10) It is obvious that Andre is different from Roy in many ways. Do you feel that ultimately he is a better match for Celestial? If so, why? Also, why do you think Celestial and Andre decide against formally marrying? Do you think that as a couple they will be good and nurturing parents? Do you feel that as a couple, they will be better at parenting than Celestial and Roy would have been? If so, why?
Andre only appears to be a better match for Celestial, because it seems as though he genuinely cares for her, versus Roy’s need to flirt and pursue other women to prove that he “still had it.” All though Andre’s character comes into question because he only expressed his feelings after Roy was locked up, and he thought he wouldn’t have to deal with the repercussions of moving in on his best friend’s wife. I think that Celestial and Andre decided not to get married out of fear. It’s possible that Andre feared Celestial would leave him the same way she left Roy, and Celestial feared she wouldn’t uphold the title since she failed the first time around (especially after she struggled reciting her vows during the ceremony with Roy). As a couple, I do feel like Andre and Celestial will be good and nurturing parents, since their daughter was born out of love. If Roy and Celestial would have moved forward with their unborn child, I can’t say that they would have been better parents, I just think they would have parented differently since they all had different upbringings.
11) Do you think that Andre strategized to get Celestial to fall in love with him, or did it happen naturally? Do you feel that it was a surprise to them that it happened after all those years? Do you predict that Celestial’s parents will come to accept Andre as her life partner?
I do think that Andre strategized to a degree. Once Roy was sentenced, he made himself more available to Celestial, whereas he probably wouldn’t have done so if Roy was around. I know that Celestial and Andre grew up together, but it's hard to believe that Celestial didn’t have any other female friends; especially once we learned that Celestial attended Spelman and that she still lived in Atlanta. Where were these other friends when Celestial needed support? I only believe that Celestial took their budding relationship as a surprise - she seems rather aloof and heavily involved with herself. Once Andre and Celestial’s daughter arrives, I think Celestial’s parents will come to accept Andre in their lives.

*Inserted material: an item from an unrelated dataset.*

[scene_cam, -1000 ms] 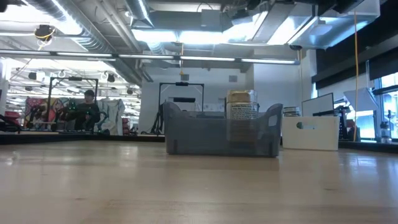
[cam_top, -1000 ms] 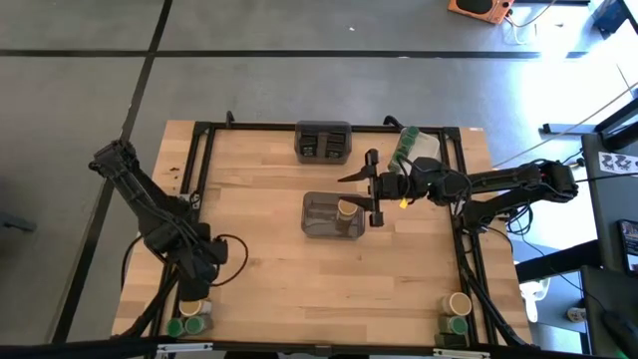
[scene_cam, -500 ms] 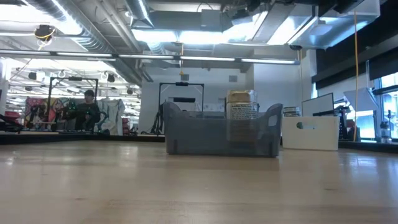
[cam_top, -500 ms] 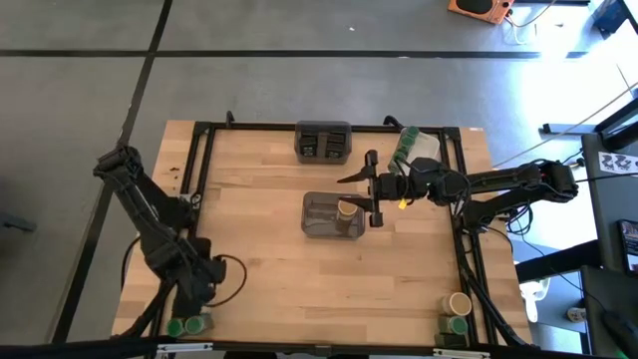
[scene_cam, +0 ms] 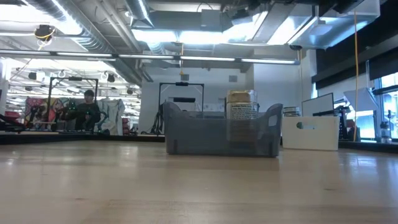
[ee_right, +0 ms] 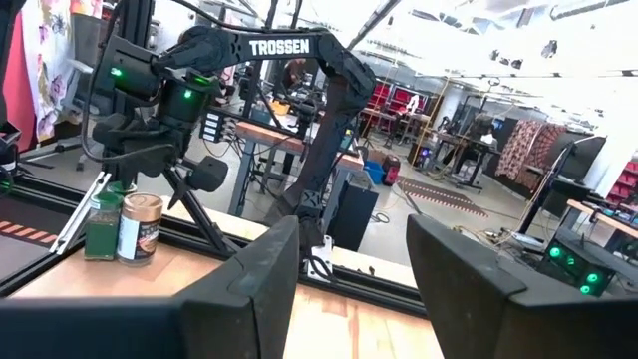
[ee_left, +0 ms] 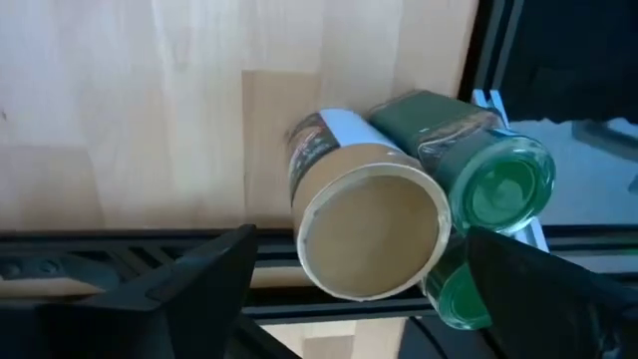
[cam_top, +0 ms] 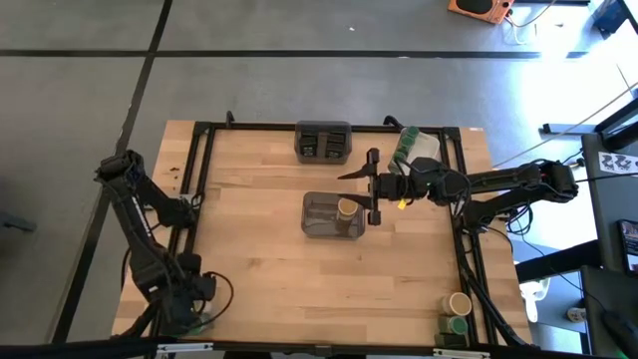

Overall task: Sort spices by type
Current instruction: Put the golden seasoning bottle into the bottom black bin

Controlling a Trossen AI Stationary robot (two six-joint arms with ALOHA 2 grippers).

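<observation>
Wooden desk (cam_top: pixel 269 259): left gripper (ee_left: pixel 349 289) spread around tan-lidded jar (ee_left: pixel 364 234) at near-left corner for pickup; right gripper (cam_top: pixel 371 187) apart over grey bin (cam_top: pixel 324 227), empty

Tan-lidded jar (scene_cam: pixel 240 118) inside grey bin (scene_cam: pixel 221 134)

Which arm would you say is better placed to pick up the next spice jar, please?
Probably the left: its open gripper hangs right over the tan-lidded jar at the near-left corner. The right gripper hovers open beside the grey bin.
</observation>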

12) Toward the end of the novel, Celestial does a complete about-face and returns to Roy. What do you think her emotions were in coming to that decision? Do you feel that it was the right decision?
When Celestial returns to Roy, I think her guilt is kicking in. She knows that she owes him something - a conversation, a hug, a kiss - to provide closure for their marriage. She wrote him a Dear John letter dissolving their marriage and expected him to just accept it. She knew that wasn’t going to fly so she decided to give him the time he needed realize that their marriage was over.